As the year 2000 opened, I was in Sydney, watching the New Year’s Eve fireworks. After all the hype about the Y2K problem, I was half-expecting the lights to go out. They did not, of course. Later in the year, the 2000 Summer Olympics were held in Sydney, and the city put on another spectacular show for that:

Also in 2000, genome-sequencing of the plant Arabidopsis thaliana (below) was completed, and described in Nature.
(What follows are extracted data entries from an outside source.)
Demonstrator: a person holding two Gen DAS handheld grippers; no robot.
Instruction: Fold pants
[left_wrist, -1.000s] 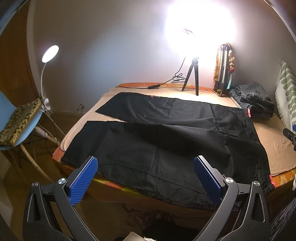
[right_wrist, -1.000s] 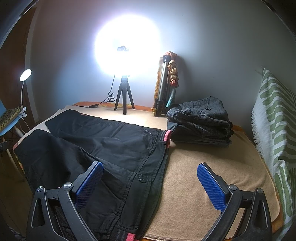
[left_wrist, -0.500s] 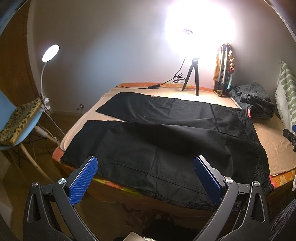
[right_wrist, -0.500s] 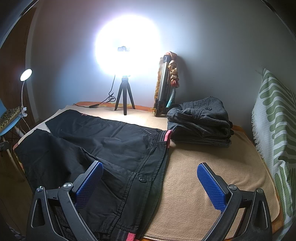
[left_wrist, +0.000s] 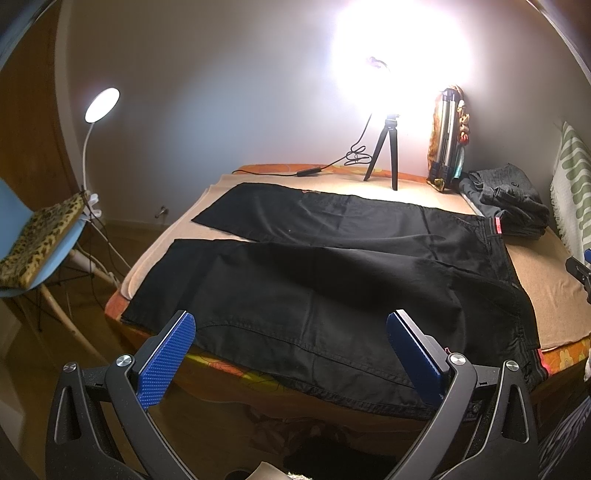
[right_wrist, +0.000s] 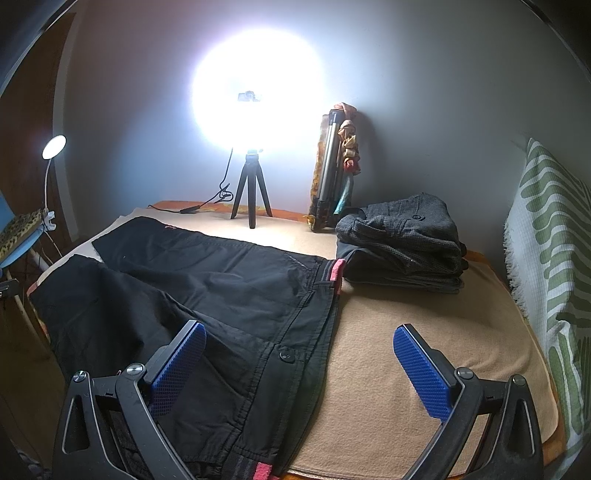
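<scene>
Black pants lie spread flat on the bed, legs to the left, waistband with red tags to the right; they also show in the right wrist view. My left gripper is open and empty, held over the near leg at the bed's front edge. My right gripper is open and empty, held above the waistband and its button.
A tan blanket covers the bed. A stack of folded grey pants sits at the back right. A bright lamp on a small tripod and a folded tripod stand by the wall. A blue chair stands to the left.
</scene>
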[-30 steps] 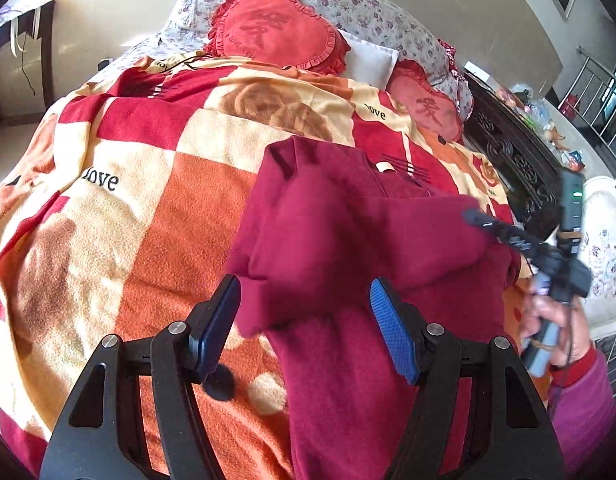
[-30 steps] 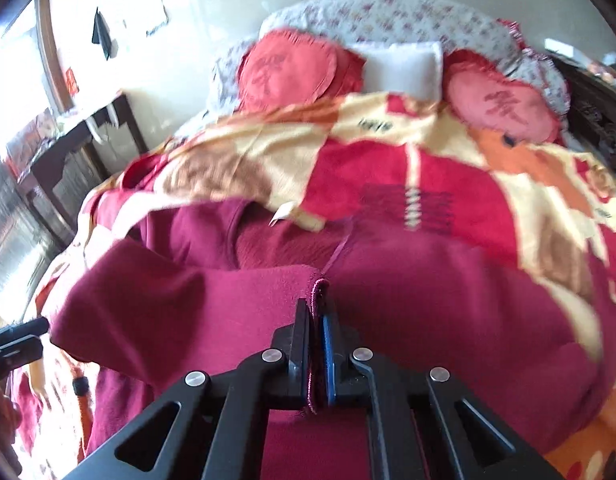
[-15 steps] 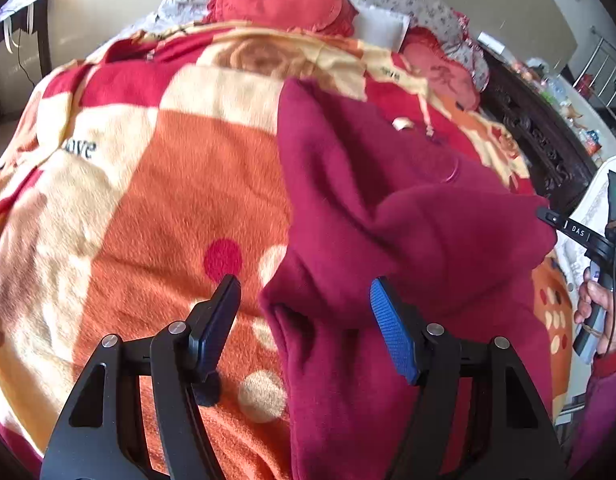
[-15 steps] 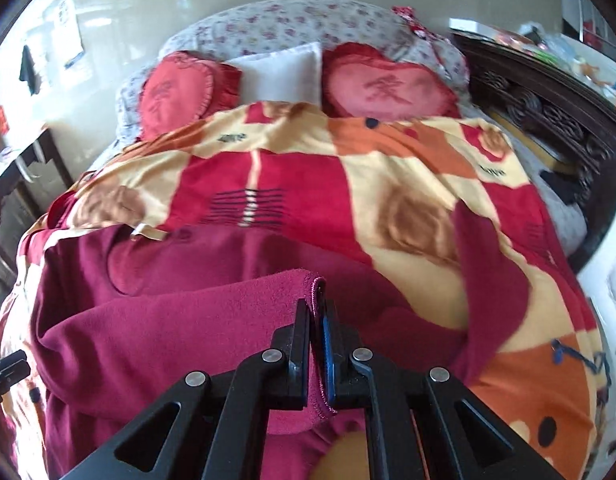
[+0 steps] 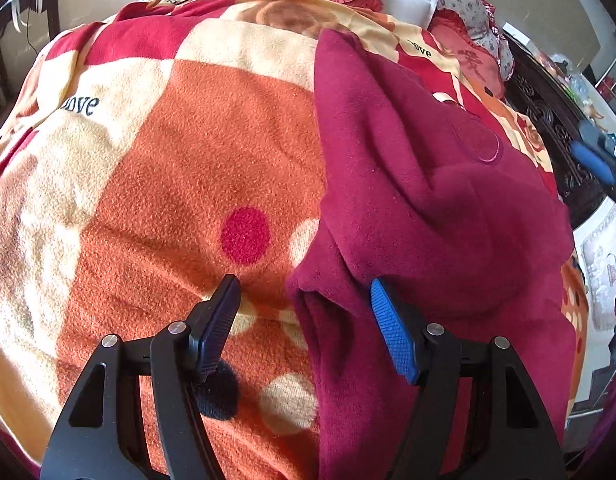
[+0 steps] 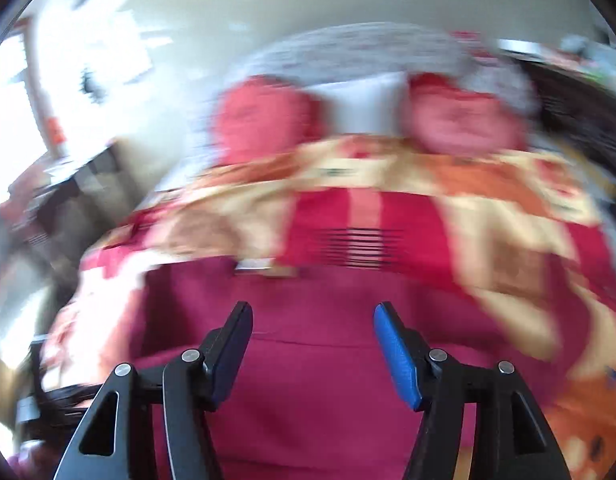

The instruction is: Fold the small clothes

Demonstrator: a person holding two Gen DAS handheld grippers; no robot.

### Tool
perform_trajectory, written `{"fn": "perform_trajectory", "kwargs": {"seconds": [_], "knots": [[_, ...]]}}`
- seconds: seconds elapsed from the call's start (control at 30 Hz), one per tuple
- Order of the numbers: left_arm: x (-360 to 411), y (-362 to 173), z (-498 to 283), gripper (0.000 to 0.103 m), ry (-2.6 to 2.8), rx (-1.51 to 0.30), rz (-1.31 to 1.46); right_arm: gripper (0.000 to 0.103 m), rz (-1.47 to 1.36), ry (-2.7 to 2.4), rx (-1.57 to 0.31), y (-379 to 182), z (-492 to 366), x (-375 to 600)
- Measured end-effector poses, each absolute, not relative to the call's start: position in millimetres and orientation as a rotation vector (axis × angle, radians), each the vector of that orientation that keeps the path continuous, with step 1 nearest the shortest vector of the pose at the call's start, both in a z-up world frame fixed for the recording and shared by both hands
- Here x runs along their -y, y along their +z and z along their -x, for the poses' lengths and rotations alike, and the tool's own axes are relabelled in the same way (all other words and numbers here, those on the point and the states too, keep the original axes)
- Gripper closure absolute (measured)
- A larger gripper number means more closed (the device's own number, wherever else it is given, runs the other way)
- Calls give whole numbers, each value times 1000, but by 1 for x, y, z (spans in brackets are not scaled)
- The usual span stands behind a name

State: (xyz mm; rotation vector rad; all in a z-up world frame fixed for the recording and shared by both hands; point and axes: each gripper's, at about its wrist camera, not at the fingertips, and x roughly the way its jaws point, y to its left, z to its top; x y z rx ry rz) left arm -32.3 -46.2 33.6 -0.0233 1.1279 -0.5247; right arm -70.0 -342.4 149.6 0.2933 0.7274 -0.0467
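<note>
Maroon fleece fills the right half of the left wrist view: the garment lies on the checked blanket, with 1 layer folded over its middle and a bunched fold near the bottom. The left gripper hovers over the garment's left edge with its 2 fingers spread wide, gripping nothing; the blue pad sits above the cloth, the dark one above the blanket. At the far right edge the other tool's blue tip shows. In the right wrist view, heavily blurred, the right gripper is spread wide and empty above the garment, with 2 red cushions beyond.
</note>
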Motion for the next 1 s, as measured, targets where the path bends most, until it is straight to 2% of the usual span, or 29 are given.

The genome is available at arabidopsis.org.

The Cassini probe flew past Jupiter at the end of the year (en route to Saturn), and took some spectacular pictures, including this one of Io in front of the planet:

Films of 2000 included Chicken Run, Chocolat, Gladiator, Pitch Black, Proof of Life, The 6th Day, Thirteen Days, X-Men, and the excellent O Brother, Where Art Thou?.

In books, Ross King published a wonderful little book about Brunelleschi, Dan Brown published the wildly inaccurate Angels & Demons, Umberto Eco published Baudolino (in Italian), J.K. Rowling published the 4th Harry Potter book, and Patricia McKillip published the beautifully oneiric The Tower at Stony Wood.

In music, Britney Spears was still wildly popular. In architecture, the Cathedral of Christ the Saviour in Moscow was rebuilt, and the Tate Modern in London opened. The London Millennium Bridge was closed two days after opening because of resonance problems, which required the retrofitting of fluid-viscous and tuned-mass dampers. Software is not the only thing with bugs.